SUPPLIED INFORMATION:
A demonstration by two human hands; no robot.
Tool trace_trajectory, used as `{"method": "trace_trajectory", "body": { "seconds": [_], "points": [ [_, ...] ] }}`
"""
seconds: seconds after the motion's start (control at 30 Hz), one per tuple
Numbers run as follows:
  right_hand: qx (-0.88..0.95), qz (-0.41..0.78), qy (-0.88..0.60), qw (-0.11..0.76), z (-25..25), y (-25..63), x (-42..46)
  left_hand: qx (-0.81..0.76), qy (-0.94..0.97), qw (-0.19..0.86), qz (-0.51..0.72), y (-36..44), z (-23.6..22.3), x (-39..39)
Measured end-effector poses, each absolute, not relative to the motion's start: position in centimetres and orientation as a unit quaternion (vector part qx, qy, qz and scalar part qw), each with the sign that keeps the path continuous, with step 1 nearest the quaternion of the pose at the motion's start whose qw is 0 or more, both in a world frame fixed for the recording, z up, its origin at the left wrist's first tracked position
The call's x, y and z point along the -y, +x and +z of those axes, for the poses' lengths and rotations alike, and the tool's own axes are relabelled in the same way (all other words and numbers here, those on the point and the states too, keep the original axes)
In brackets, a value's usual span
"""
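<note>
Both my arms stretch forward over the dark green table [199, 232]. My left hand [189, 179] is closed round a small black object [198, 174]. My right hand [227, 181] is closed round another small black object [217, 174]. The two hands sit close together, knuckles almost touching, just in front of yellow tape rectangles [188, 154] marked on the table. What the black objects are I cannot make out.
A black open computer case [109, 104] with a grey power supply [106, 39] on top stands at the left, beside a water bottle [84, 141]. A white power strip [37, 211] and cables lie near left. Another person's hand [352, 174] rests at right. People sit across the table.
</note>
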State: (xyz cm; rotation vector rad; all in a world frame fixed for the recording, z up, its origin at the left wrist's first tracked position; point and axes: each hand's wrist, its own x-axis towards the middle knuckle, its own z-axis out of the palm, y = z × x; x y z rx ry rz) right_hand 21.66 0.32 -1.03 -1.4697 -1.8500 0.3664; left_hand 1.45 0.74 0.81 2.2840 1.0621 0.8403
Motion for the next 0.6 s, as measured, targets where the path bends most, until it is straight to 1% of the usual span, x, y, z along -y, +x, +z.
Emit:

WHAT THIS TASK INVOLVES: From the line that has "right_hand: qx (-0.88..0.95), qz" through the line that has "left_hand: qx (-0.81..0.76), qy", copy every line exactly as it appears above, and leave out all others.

ANSWER BELOW:
  right_hand: qx (-0.88..0.95), qz (-0.41..0.78), qy (-0.88..0.60), qw (-0.11..0.76), z (-25..25), y (-25..63), x (-42..46)
  left_hand: qx (-0.81..0.76), qy (-0.94..0.97), qw (-0.19..0.86), qz (-0.51..0.72), y (-36..44), z (-23.6..22.3), x (-39..39)

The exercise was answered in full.